MANILA, Philippines — The stimulus bills aimed at pump-priming the economy with trillions of pesos in government spending would require a supplemental budget for this year, which President Rodrigo Duterte’s chief economic manager on Monday said could not be funded.
Finance Secretary Carlos Dominguez III said legislators would commit an unconstitutional act if they passed the P1.3-trillion Accelerated Recovery and Investments Stimulus for the Economy of the Philippines (Arise) and the P1.5 trillion COVID-19 Unemployment Reduction and Economic Stimulus (Cures).

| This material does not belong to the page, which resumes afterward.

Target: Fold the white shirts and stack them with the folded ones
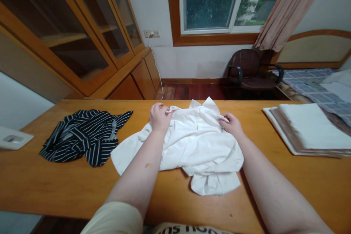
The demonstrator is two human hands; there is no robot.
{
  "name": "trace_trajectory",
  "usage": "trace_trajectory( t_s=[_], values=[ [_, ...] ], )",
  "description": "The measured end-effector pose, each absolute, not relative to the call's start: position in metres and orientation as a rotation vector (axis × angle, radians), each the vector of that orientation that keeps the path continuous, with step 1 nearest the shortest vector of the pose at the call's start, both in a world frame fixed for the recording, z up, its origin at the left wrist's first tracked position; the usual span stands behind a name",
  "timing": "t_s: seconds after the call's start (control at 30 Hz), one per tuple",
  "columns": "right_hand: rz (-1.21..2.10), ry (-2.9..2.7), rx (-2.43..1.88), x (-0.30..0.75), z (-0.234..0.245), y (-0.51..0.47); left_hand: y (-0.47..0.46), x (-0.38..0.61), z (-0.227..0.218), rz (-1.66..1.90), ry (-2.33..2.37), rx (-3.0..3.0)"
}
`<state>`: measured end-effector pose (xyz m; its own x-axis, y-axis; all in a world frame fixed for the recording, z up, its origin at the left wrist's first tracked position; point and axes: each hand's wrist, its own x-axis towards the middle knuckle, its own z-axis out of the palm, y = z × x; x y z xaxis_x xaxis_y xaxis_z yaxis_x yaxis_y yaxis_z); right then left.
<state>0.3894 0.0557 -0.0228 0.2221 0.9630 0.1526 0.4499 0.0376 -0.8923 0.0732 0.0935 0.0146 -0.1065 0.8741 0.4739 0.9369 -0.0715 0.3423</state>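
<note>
A white collared shirt (pixel 197 139) lies spread and wrinkled on the wooden table in front of me, its collar pointing to the far edge. My left hand (pixel 159 117) pinches the cloth at the shirt's far left, beside the collar. On the other side, my right hand (pixel 231 123) is closed on the fabric at the far right. One sleeve reaches out to the left under my left forearm, and a cuff sticks out toward me at the near right. A black-and-white striped garment (pixel 85 135) lies crumpled to the left, apart from both hands.
A stack of folded white cloth (pixel 309 126) sits at the table's right. At the left edge is a white plastic object (pixel 15 138). Beyond the wooden table (pixel 164 201) stand a glass-door cabinet (pixel 109 25), an armchair (pixel 246 69) and a bed (pixel 309 80).
</note>
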Motion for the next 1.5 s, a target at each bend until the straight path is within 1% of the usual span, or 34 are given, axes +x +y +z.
trace_trajectory(
  t_s=[0.17,0.27,0.4,0.5,0.8,0.87,0.97,1.1,1.17,1.27,1.37,1.5],
  values=[
    [0.293,-1.231,-1.365,0.395,-0.026,0.057,0.096,0.067,0.012,-1.085,-2.086,-2.059],
    [0.237,-1.301,-1.381,0.397,-0.028,0.057,0.097,0.066,0.008,-1.055,-2.16,-2.024],
    [0.435,-1.44,-1.591,0.398,-0.031,0.061,0.1,0.066,0.002,-0.812,-2.249,-2.12],
    [0.507,-1.423,-1.713,0.399,-0.032,0.065,0.103,0.064,-0.003,-0.692,-2.303,-2.157],
    [0.586,-1.326,-1.78,0.401,-0.033,0.066,0.107,0.059,-0.005,-0.81,-2.297,-2.048],
    [0.68,-1.26,-1.742,0.399,-0.032,0.065,0.105,0.057,-0.003,-0.844,-2.307,-1.978],
    [0.827,-1.138,-1.569,0.398,-0.03,0.063,0.102,0.053,0.002,-0.866,-2.319,-1.876],
    [1.006,-1.028,-1.389,0.4,-0.031,0.061,0.096,0.061,0.018,-0.797,-2.227,-1.822],
    [1.088,-1.026,-1.383,0.4,-0.032,0.061,0.089,0.074,0.027,-0.683,-2.145,-1.935],
    [1.197,-1.087,-1.339,0.396,-0.034,0.062,0.074,0.101,0.032,-0.42,-2.02,-2.362],
    [1.283,-1.185,-1.272,0.39,-0.034,0.061,0.061,0.127,0.018,-0.197,-1.805,-2.825],
    [1.337,-1.233,-1.236,0.386,-0.03,0.057,0.059,0.139,-0.01,-0.001,-1.749,-2.959]
  ],
)
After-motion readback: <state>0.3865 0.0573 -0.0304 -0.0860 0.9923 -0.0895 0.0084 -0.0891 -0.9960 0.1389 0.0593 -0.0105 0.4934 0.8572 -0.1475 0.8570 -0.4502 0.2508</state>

These stimulus packages would double the projected 2020 budget deficit of P1.613 trillion, now equivalent to 8.4 percent of gross domestic product (GDP).
Governments closely watch their respective budget deficits as these indicate a country’s creditworthiness.
Philippine economic officials have said they can allow a maximum deficit of only 9 percent of GDP this year, so it will remain in the median of the country’s neighbors and other emerging markets’ deficits.
An unmanageable fiscal deficit will put the investment-grade credit rating that the country currently enjoys at risk of a downgrade, and jack up borrowing costs at a time when the government wanted to borrow more to better finance COVID-19 response measures.
“You have also seen other economic stimulus measures being debated in the legislature. We remain cognizant of the constitutional parameters that determine how we can fund various initiatives, well-intentioned as they may be,’’ Dominguez told participants of the virtual Sulong Pilipinas workshop.
Wisdom of charter provision
According to him, the Constitution “specifically requires the certification of excess funds and new revenue sources to support the passage of any supplemental budget.”
“In running a business or a company, we know that borrowings or loans are not revenues. We appreciate the wisdom behind the constitutional provision for in the absence of additional revenues or income, we jeopardize our fiscal sustainability,” he added.
Dominguez later told a press briefing that this requirement was contained in Article VI, Section 25, paragraph 4 of the 1987 Constitution, which states: “A special appropriations bill shall specify the purpose for which it is intended, and shall be supported by funds actually available as certified by the National Treasurer, or to be raised by a corresponding revenue proposed therein.”
While the Bureau of the Treasury is authorized to borrow for the yearly national budget, supplemental budgets cannot be sourced from borrowings as these were not revenues per se, according to National Treasurer Rosalia V. de Leon.
Acting Socioeconomic Planning Secretary Karl Kendrick T. Chua earlier shot down proposals for a supplemental 2020 budget due to weak tax collections amid a recession.
Unsustainable
“Multiple stimulus bills filed by the legislators from both houses [of Congress] include a slew of additional provisions that make the proposals fiscally unsustainable,’’ Dominguez said.
He noted that “the decisions for the provision of credit should not only be coursed through, but be determined and managed solely by, government financial institutions, which possess the expertise on such functions rather than the various executive agencies with different mandates.”
Dominguez said he supported cash-for-work and proposed that this be redirected toward pressing needs related to managing the pandemic, such as the hiring of contact tracers.
He also suggested that wage subsidies be fiscally viable. “Therefore, beneficiaries should be from areas that remain under the enhanced community quarantine and distribution should be done via digital payout technologies.”
Asked if the economic team would seek a veto of the Congress-led proposals when they reach the President’s table, Dominguez replied: “That is a political question. How will it look to the ordinary people when you’re saying, ‘oh, we promised you so much,’ knowing that is not fiscally sustainable? Is that the responsible political message you are sending? I’m not sure.”
Dominguez noted that the Senate had already cut its proposed stimulus package to P140 billion. “So we have to have some reconciliation of the bills before we really can move forward.”
The Department of Finance (DOF) and the National Economic and Development Authority have been pushing for their own stimulus package — the P173-billion Philippine Program for Recovery with Equity and Solidarity (PH-Progreso), equivalent to only 0.9 percent of GDP.
PH-Progreso includes the extension of the Bayanihan law until the end of the year, and passage of Financial Institutions Strategic Transfer and the Government Financial Institutions Unified Initiatives to Distressed Enterprises for Economic Recovery bills.
The measures call for capital and spending support for businesses and consumers, respectively, by providing liquidity to banks and firms.
The DOF is also supporting the Create bill, which is aimed at slashing companies’ income tax rate to 25 percent by July while providing flexible fiscal perks to investors.